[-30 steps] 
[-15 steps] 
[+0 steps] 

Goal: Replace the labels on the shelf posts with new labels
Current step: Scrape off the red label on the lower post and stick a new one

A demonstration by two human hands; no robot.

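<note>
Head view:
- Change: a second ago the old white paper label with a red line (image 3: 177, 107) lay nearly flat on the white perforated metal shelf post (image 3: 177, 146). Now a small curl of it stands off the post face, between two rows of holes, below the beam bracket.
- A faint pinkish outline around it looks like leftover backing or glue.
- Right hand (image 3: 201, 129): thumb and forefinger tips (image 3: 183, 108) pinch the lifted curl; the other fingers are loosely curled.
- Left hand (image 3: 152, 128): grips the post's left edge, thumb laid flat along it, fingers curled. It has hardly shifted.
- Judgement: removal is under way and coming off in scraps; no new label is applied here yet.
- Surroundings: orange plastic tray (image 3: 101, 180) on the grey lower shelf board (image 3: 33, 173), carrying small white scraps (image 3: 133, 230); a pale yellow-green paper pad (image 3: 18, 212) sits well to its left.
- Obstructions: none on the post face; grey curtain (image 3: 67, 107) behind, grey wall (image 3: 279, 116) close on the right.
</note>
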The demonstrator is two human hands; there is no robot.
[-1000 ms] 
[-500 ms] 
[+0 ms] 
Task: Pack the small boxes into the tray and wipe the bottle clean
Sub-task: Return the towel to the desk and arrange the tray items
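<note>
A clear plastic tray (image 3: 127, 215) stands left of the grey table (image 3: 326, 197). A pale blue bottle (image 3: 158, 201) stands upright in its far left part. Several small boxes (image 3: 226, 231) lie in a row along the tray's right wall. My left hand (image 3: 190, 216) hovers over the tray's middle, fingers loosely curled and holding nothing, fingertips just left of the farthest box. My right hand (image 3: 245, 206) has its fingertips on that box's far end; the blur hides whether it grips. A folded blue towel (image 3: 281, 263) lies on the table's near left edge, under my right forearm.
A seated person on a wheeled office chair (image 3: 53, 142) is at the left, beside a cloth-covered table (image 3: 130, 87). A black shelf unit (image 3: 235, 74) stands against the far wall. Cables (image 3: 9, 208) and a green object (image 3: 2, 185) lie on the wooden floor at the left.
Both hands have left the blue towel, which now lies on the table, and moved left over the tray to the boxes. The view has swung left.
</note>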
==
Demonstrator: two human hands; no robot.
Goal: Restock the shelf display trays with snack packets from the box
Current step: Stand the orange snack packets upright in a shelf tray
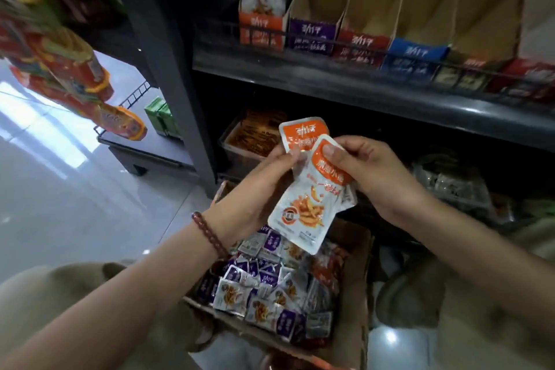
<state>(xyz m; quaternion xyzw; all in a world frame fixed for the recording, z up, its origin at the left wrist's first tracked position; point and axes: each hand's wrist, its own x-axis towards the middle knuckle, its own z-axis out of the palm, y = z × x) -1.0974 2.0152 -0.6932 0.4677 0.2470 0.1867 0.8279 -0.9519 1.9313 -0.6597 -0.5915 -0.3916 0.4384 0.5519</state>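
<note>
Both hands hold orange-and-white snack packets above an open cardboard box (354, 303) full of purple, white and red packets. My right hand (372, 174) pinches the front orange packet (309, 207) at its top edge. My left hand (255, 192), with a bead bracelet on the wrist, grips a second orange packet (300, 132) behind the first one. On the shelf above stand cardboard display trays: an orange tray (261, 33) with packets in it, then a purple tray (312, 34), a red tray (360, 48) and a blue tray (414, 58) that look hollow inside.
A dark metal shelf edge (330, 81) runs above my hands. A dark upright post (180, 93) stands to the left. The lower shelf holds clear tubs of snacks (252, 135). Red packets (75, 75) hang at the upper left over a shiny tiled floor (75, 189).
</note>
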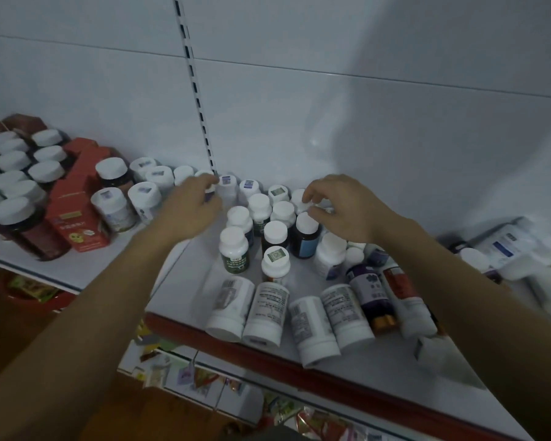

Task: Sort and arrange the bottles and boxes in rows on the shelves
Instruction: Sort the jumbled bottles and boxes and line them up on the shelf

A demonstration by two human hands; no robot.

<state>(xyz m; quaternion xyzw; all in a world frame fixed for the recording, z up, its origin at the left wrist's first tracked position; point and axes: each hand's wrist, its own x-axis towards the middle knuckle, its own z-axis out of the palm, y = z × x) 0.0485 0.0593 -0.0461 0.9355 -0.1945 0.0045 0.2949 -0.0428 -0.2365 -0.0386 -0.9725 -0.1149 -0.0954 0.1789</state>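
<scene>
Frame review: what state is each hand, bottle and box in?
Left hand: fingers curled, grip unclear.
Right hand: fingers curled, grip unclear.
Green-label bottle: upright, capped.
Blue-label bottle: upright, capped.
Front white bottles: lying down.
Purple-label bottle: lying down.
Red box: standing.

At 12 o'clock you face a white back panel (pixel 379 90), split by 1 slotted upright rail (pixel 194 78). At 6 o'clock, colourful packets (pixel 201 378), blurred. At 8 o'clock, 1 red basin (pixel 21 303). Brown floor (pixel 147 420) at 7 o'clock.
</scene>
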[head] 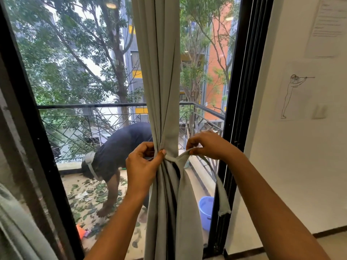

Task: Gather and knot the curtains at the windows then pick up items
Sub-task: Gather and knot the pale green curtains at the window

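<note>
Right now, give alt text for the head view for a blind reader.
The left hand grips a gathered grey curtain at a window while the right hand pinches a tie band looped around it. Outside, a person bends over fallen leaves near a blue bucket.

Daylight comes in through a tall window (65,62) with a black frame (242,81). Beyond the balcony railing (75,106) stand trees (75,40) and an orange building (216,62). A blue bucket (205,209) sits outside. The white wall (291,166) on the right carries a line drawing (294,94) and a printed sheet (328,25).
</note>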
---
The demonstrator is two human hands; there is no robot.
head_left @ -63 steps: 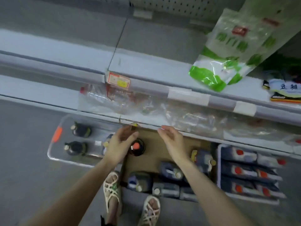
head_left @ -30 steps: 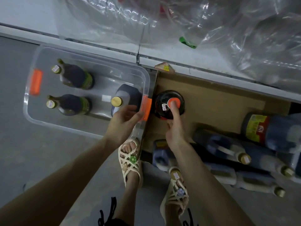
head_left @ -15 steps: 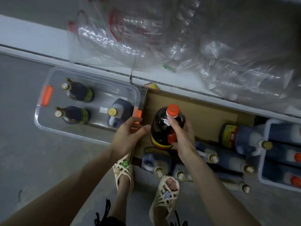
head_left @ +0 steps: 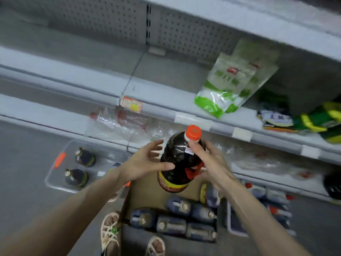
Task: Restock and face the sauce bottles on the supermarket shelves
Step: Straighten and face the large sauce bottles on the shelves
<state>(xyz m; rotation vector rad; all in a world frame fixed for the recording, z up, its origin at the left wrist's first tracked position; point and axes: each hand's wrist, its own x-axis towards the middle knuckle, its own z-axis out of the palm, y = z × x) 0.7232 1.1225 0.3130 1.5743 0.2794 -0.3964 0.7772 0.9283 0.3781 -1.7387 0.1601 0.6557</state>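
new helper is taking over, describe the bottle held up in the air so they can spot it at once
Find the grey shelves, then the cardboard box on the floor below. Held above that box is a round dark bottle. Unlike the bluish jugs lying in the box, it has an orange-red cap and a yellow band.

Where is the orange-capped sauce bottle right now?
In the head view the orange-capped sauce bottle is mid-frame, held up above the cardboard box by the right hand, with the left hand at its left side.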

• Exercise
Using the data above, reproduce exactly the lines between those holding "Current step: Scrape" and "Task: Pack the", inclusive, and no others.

• Solution to this problem
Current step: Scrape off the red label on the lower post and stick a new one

A demonstration by two human hands; no robot.

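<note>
Head view:
- Change: a second ago the old white paper label with a red line (image 3: 177, 107) lay nearly flat on the white perforated metal shelf post (image 3: 177, 146). Now a small curl of it stands off the post face, between two rows of holes, below the beam bracket.
- A faint pinkish outline around it looks like leftover backing or glue.
- Right hand (image 3: 201, 129): thumb and forefinger tips (image 3: 183, 108) pinch the lifted curl; the other fingers are loosely curled.
- Left hand (image 3: 152, 128): grips the post's left edge, thumb laid flat along it, fingers curled. It has hardly shifted.
- Judgement: removal is under way and coming off in scraps; no new label is applied here yet.
- Surroundings: orange plastic tray (image 3: 101, 180) on the grey lower shelf board (image 3: 33, 173), carrying small white scraps (image 3: 133, 230); a pale yellow-green paper pad (image 3: 18, 212) sits well to its left.
- Obstructions: none on the post face; grey curtain (image 3: 67, 107) behind, grey wall (image 3: 279, 116) close on the right.
</note>
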The demonstrator is two human hands; there is no robot.
[-1000 ms] 
[-500 ms] 
[+0 ms] 
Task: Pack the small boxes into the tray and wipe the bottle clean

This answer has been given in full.